With an intention to stimulate dialogue and as a part of agenda to be discussed at the Green Bank conference, Frank Drake the University of California, Santa Cruz, astronomer devised an equation in 1961 which widely came to be known as the Drake's Equation. Though this is not considered to be a scientific tool for empirical analysis, it is accepted to be a probabilistic argument used to estimate the number of active, communicative extraterrestrial civilizations in the Milky Way galaxy. The equation multiplies the following variables:
- The rate of formation of suitable stars.
- The fraction of those stars that are orbited by planets.
- The number of Earth-like worlds per planetary system.
- The fraction of planets where intelligent life develops.
- The fraction of possible communicative planets.
- The "lifetime" of possible communicative civilizations.
According to physicist Paul Davis, the universe is teeming with the building blocks of life such as elements of amino acids which connect to form proteins, for example rocks of Moon and surface of Mars have been found to contain these substances, which have been discovered with the help of spectral-analysis.

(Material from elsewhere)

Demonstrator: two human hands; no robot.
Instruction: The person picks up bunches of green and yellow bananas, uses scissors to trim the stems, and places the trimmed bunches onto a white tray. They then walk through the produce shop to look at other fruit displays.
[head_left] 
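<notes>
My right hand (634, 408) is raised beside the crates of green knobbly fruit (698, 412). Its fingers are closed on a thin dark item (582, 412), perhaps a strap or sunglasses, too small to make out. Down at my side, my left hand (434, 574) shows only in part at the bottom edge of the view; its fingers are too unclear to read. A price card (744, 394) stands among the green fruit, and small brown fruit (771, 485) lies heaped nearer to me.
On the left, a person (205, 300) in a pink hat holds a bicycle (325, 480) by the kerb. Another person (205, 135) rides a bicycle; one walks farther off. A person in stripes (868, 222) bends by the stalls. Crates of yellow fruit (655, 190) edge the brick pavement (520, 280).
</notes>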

It has been concluded that the whole universe is made up of the same elements as the Earth.
There are trillions of stars and thus at least one/fourth the number of solar systems in the universe and according to scientists one of every 10000 stars is capable of having a planet like Earth revolving around it. Keeping in mind the number of stars in the universe, this is really a big number. Another point given in favor of the possibility of life elsewhere is that carbon which is the most vital component of any life form is present everywhere in the universe. Carbon is capable of forming complex compounds by easily attaching with other elements such as oxygen, nitrogen, phosphorus, hydrogen etc. Thus it would not be a far-fetched idea that there can be other life forms present elsewhere in the universe.
According to scientists life has a lot of odds in favor of it. It can commence and survive in drastic conditions. Organisms are found to survive in areas strongly affected by heat, nuclear radiations, poisonous substances etc. Aquatic life is found in geysers of boiling water and in frozen water bodies. Thus it can be said that some life forms are very tough.
In the quest of extraterrestrial intelligence Dr. Frank Drake assembled a group of scientists. He ingeniously designed a formula called the ‘Drake’s Equation’. This equation is suggested to be the most useful weapon in finding the probability of extraterrestrial intelligence. The universe consists of more stars than there are grains of sand on all the beaches of the earth. The total number of stars which can have life supporting planets in their own solar systems is about 400 000 000 000. This is the first term of Drake’s equation. The second term represents the total number of stars which really have planets. We know now that there are other stars in the universe which have their own planets. In 1999 scientists found that there existed a planetary system around Epsilon Andromeda, a star similar to Sun. The next term in Drake’s equation represents all the earth like planets which can harbor life.
It has been proved that life starts its cycle of commencement, existence, survival and development at the first opportunity that it gets. The same had happened on our own planet when life started here. Thus it is not that difficult to logically assume that life could have originated elsewhere as well. Scientists know that amino acids and organic hydrocarbons are abundant in the universe. Comets, meteorites and interstellar gas have been found to harbor these building blocks of life. Even if intelligent life has been developed elsewhere, does it want to contact us? This is a really big question and the last factor of Drake’s equation. That is the Drake equation in a nutshell gives the number of intelligent lives that want to contact us.
Our Milky Way is estimated to contain another 200 billion planets. At least one of these might be having ideal conditions for commencement of organic life that might have developed into an intelligent one. What about the uncountable number of planets beyond our Milky Way? Life is known to survive in hostile environments such as vents of volcanic sites. So, if all this is true, why do we have to narrow our minds and constrict our notion in believing that only earth contains intelligent life?